Изменить размер шрифта - +

— Вот мы и добрались до одолжения номер два, — сказал я. — Я вам расскажу нашу историю и посмотрю, не сможете ли вы несколько разъяснить ее.

— Длинная история? — спросил он.

— Да, хорошенький рассказец! — воскликнул я.

— Хорошо. Я пожертвую вам все находящееся в моем распоряжении время, — сказал он, взглянув на часы. — Но, скажу вам откровенно, я с пяти часов утра ничего не ел, и если вы не можете накормить меня чем-нибудь, то мне, пожалуй, не придется поесть раньше семи-восьми часов вечера.

— Мы угостим вас обедом, клянусь Богом! — воскликнул я.

Я несколько попался со своей клятвой, когда дошло до дела; попался также и миссионер, надо полагать, хотя он поблагодарил нас и сделал вид, что смотрит в окно.

Мы на скорую руку приготовили ему угощение. Мне пришлось поручить хозяйке принять для виду участие в этом деле, и ей же я предоставил приготовление чая. Вряд ли когда приходилось мне пить такой чай, какой вышел у нее. Это было не самым худшим, потому что она, считая соль extra европейским вкусом, превратила мое тушеное мясо в морскую воду. Мистер Терльтон получил из него обед, сильно приправленный перцем, но зато его все время занимали разговором. Во время приготовления обеда и после, когда он притворялся, что ест, я рассказывал ему о Кэзе, о береге Фалеза, и задаваемые им вопросы показывали, что он следит за рассказом.
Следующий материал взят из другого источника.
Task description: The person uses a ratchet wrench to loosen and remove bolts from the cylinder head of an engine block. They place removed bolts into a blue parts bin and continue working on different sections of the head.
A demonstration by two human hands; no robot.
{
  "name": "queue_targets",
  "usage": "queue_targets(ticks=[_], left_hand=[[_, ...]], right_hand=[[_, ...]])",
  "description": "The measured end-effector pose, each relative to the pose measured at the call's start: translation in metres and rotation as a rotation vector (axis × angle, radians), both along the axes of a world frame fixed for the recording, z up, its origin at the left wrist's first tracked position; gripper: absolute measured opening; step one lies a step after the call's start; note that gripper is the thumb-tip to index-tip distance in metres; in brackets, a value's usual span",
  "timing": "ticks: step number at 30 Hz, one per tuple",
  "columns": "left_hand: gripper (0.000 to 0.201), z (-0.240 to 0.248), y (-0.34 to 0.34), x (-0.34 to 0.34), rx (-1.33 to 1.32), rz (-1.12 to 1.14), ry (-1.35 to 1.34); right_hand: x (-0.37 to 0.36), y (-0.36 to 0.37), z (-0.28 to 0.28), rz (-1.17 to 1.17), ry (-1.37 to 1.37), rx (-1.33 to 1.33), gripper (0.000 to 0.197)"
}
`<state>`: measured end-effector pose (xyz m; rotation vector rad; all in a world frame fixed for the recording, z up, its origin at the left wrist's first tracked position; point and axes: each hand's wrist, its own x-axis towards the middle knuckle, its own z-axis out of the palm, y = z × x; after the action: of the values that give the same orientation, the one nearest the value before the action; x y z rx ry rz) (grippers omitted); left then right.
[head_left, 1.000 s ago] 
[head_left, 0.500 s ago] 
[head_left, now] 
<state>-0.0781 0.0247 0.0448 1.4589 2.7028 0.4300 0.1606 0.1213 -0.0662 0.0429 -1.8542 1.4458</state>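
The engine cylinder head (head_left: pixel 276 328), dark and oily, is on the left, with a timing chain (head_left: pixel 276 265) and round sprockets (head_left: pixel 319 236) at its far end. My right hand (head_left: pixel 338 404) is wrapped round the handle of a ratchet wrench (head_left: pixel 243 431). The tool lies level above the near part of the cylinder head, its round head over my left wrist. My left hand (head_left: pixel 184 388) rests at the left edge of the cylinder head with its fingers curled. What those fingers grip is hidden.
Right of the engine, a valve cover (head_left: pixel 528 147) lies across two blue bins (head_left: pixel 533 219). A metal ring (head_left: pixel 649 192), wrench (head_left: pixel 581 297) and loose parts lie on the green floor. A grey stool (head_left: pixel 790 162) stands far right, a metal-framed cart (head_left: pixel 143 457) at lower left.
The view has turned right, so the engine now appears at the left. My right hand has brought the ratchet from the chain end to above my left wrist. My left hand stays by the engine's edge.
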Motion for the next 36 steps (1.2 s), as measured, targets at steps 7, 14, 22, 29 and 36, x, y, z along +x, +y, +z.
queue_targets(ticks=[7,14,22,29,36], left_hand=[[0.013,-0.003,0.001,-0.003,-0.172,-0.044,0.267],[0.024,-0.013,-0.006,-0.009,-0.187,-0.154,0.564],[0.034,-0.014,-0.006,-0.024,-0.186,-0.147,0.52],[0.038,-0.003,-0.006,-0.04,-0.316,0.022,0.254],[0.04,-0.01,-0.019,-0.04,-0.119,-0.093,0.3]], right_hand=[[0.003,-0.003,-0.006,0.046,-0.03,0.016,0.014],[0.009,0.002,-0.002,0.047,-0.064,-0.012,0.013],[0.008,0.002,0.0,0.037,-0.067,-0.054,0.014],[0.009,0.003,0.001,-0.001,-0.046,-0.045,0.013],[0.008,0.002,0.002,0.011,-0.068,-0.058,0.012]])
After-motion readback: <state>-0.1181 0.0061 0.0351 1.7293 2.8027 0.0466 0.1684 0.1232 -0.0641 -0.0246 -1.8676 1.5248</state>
— Боюсь, что у вас опасный враг, — сказал он наконец. — Кэз очень умен и, кажется, действительно зол. Надо вам сказать, что я около года следил за ним и вынес самое скверное впечатление из наших встреч. В то время, когда последний представитель вашей фирмы так неожиданно бежал отсюда, я получил от Нему, туземного пастора, письмо с просьбою приехать при первом удобном случае в Фалеза, так как вся его паства приняла католичество. Я вполне доверяю Нему, но боялся показать, как легко нас было обмануть. Всякий, слушая его проповеди, убедился бы, что это удивительно талантливый человек. Все островитяне легко приобретают некоторое красноречие и умеют осветить энергией и фантазией полученные ими из вторых рук проповеди. Проповеди же Нему принадлежали лично ему, и я не могу отрицать, что нашел их довольно изящными. Сверх того, он интересовался и мирскими делами, не боялся труда (он хороший плотник) и сумел завоевать большое уважение среди соседних пасторов, так что мы полушутя, полусерьезно прозвали его епископом Востока. Одним словом, я гордился этим человеком. Смущенный его письмом, я воспользовался случаем и приехал сюда. Утром, до моего приезда, Вигур был отправлен на судно "Лайон". Нему был в отличном настроении, по-видимому, стыдился своего письма и совершенно не желал объяснить его. Этого, конечно, я допустить не мог. и он наконец признался, что его смутило то, что его прихожане крестятся, но с тех пор, как ему объяснили значение крестного знамения, он успокоился, потому что у Вигура был "дурной глаз" — вещь обыкновенная в одном европейском государстве, называемом Италией, где такого рода дьявольский глаз часто поражает людей насмерть, а крестное знамение есть заклинание против его силы.

— Я, Мисси, объясняю так, — сказал Нему. — Европейское государство — государство папы, и дьявол "Дурной Глаз" может быть дьяволом католическим или, по крайней мере, обычаи у него католические. Я и рассудил: если употреблять крестное знамение на католический лад — это будет грешно; а если прибегать к нему только, чтобы защитить людей от дьявола, что само по себе безвредно, то и самое крестное знамение безвредно. Как бутылка, в которой нет ни хорошего ни дурного, так крестное знамение ни хорошо ни дурно. Если бутылка полна джином — дурен джин, и если делать крестное знамение как язычник, — дурно язычество.